Ecophysiological consequences of differences in plant size: in situ carbon gain and water relations of the epiphytic bromeliad, Vriesea sanguinolenta

This field study with the C₃ bromeliad Vriesea sanguinolenta (Cogn. & Marchal 1874) was initiated to explore the importance of size‐related ecophysiological changes in vascular epiphytes in a natural tropical setting. In this species, a step change from atmospheric to tank‐forming life form occurs during early ontogeny, followed by a continuous size increase of individuals with water‐impounding tanks. Although our study focused on the water‐impounding phase, this growth pattern also allowed us to compare ecophysiological consequences of a step change in life form with those associated with size increments among plants of identical life form. The shift in life form was accompanied by relatively minor changes, for example in leaf morphology (decrease in leaf thickness and trichome density) and leaf physiology (decrease in photosynthetic capacity), while there were more substantial changes during the tank‐forming phase.

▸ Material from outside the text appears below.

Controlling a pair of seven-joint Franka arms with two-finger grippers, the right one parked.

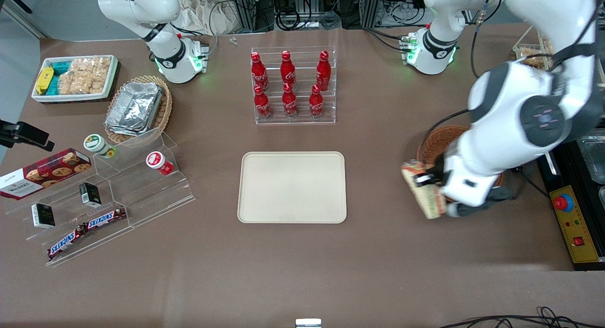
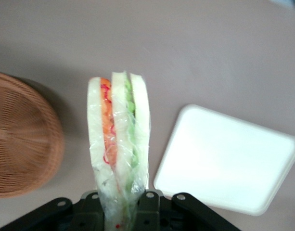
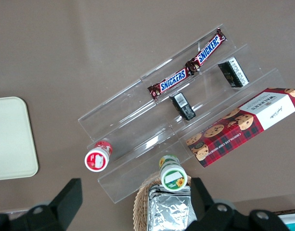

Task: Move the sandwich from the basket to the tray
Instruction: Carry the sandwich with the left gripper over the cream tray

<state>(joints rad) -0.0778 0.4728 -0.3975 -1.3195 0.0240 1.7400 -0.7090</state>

A major trend was a decreasing dependence of larger plants on internally stored water due to a more efficient tank. We suggest that the resulting, more reliable water supply in larger plants may be the proximate cause for the observed size‐related differences in leaf anatomy (relative reduction of water storage tissue, and relative and absolute increase in chlorenchyma thickness), leaf morphology (increase in stomatal density, decrease in trichome density), and leaf physiology (increase in net rates of CO₂ uptake, more conservative stomatal behaviour, higher residual transpiration). The results are compared with previous studies on heteroblasty in bromeliads, but are also discussed in the context of a gradual shift from a drought‐tolerance to a drought‐avoidance strategy.